The study of Bronze Age material culture in Scotland has traditionally been dominated by metalwork (copper, bronze and gold) and mainly Chalcolithic-Early Bronze Age ceramic vessels due to their relative ubiquity and 19th century concerns of value and aesthetics. Until recently, only Late Neolithic-Early Bronze Age flint and coarse stone ‘prestige’ objects such as barbed and tanged arrowheads, bracers and battle-axes received comparable attention. There is now a welcome emphasis on quartz as well as on later stone/flint assemblages. Rarer materials such as amber, faience and jet ornaments were frequently recorded and discussed but it has only been in recent decades that they have been researched systematically. The Bronze Age material world would have been dominated by objects made from wood textiles and animal/vegetable/plant fibres which generally do not survive in the archaeological record in Scotland. However, the preservation of these materials in many waterlogged contexts has ensured that their contribution has not been ignored. Less fortunately, it is also probable that bone objects would also have played a significant role but their preservation is rare in mainland Scotland. The concept of a ‘Bronze Age’ misleadingly suggests that bronze metal immediately replaced other materials. In reality, it appears that copper objects were initially imported from Ireland from c. 2500-2200 BC and were only subsequently supplanted by bronze objects. However, if the depositional record from hoards and single finds is representative, then it is only in the mid-late 2nd millennium BC that bronze objects were genuinely widespread in all activities which would coincide with the eventual decline in the expertise and organisation in the production of flint objects.

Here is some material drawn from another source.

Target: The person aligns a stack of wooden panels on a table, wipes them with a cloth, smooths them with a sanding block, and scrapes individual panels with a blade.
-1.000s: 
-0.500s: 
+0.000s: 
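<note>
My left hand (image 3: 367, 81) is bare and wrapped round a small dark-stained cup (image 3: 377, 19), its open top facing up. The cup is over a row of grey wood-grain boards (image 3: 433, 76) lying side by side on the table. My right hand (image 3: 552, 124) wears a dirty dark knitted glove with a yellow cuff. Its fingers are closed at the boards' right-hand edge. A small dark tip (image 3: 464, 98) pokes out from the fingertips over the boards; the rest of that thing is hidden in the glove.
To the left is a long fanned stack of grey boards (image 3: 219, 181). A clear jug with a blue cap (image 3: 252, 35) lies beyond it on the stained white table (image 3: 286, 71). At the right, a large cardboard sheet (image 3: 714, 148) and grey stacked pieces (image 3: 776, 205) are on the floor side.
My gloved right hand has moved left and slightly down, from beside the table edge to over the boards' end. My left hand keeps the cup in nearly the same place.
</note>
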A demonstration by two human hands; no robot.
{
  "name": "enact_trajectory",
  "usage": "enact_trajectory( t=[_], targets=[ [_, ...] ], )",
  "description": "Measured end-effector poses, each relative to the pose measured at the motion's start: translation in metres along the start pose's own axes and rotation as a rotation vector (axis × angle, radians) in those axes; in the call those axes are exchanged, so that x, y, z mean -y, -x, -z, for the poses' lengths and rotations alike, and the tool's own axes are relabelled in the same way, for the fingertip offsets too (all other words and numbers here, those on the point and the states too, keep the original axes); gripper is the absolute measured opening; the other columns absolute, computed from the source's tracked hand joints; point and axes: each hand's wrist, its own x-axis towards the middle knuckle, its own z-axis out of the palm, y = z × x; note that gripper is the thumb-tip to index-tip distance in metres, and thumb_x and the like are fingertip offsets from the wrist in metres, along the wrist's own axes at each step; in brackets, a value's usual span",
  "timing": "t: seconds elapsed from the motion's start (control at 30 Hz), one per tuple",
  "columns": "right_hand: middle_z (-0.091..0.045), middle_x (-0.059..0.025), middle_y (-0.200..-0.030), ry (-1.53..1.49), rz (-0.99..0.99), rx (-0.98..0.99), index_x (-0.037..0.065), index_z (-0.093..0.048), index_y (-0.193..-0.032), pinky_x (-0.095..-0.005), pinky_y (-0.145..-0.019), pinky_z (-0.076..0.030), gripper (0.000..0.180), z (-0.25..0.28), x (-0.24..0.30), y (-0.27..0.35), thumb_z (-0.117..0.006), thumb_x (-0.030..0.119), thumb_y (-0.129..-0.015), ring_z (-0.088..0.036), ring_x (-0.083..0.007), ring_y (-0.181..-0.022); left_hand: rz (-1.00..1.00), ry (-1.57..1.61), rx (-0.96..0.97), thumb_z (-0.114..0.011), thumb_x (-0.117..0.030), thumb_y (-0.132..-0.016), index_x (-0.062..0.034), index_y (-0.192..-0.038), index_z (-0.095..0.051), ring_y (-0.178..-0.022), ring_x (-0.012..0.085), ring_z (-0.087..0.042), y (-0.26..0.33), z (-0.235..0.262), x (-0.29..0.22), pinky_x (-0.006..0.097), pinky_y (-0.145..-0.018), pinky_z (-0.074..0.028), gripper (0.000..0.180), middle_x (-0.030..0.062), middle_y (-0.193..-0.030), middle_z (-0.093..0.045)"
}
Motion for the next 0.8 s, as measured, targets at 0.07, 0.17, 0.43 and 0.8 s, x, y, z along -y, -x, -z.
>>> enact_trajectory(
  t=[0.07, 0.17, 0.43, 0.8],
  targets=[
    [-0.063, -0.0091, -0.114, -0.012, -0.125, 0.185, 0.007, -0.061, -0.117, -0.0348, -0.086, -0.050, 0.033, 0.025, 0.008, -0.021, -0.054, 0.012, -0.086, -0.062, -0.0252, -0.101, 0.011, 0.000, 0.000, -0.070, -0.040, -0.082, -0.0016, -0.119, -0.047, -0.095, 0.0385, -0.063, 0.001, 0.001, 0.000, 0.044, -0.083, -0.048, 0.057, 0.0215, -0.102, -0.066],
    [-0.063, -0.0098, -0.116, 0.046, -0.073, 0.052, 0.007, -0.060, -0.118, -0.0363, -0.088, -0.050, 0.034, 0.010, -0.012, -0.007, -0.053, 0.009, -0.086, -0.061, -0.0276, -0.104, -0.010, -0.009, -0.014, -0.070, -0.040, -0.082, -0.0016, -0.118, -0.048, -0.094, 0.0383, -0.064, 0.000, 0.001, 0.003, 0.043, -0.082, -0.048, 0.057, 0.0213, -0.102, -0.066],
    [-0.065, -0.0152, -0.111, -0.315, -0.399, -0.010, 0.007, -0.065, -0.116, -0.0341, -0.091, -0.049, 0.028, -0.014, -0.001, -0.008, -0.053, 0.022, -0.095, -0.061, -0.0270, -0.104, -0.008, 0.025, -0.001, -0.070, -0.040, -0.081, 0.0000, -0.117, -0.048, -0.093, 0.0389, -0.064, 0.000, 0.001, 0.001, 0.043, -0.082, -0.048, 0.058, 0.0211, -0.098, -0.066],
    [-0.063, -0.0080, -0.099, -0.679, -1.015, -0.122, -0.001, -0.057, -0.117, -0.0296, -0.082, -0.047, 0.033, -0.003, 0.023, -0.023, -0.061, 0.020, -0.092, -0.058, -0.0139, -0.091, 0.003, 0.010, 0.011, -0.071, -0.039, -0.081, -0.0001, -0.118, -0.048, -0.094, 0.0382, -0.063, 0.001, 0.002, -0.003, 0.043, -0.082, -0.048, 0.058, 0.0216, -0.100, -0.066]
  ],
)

Research relating to Bronze Age material culture in Scotland has sought to analyse production materials and techniques, form, decorative motifs, use-wear, movement and deposition. In recent decades, cross-craft and cross-material relationships have been explored due to the relatively rare phenomenon of prolific scholars having expertise in two or more materials. The bridging of the traditional metal-ceramic-flint-organic scholarly divides is welcome as there is little evidence to imply that such separation reflected prehistoric realities. Multiple materials were used to make virtually all objects whether they were reflected in the final form (e.g. Early Bronze Age daggers and dagger hilts) or were discarded as debris (e.g. ceramic, stone or sand moulds for all cast bronze objects). The clear implication is that the majority of Bronze Age craft involved expertise that was cross-material.
Where it is possible to assess, communities obtained raw materials and/or finished objects with a combination of local exploitation of resources (e.g. coarse stone in the Northern Isles) and connections to far-flung regions beyond Scotland (e.g. tin from southwest England or jet from northeast England). However, it is assumed that the majority of material culture made from wood, bone, plants and animals would have been locally sourced and worked with widespread expertise being evidenced or suggested during the preceding Neolithic. The virtual absence of Bronze Age material workshops reflects a broader pattern throughout Britain as well as the barely visible archaeological consequences of many manufacturing practices such as (re-)casting metal in sand/clay moulds, the firing of ceramics, the carving of wood or the weaving of textiles. The use of local materials for a new or more complex production technology (e.g. firing of thin-walled Beaker vessels using locally available clay) or the deposition of objects involved in manufacturing (e.g. stone and clay moulds for metal objects at the sites of Jarlshof and Cladh Hallan or in the Migdale-Marnoch region) strongly suggests local craft expertise. This is harder to demonstrate where the objects are found in Scotland and elsewhere, are relatively rare and require a very high level of craft expertise (e.g. complex sheet metalworking for shields, cauldrons and buckets).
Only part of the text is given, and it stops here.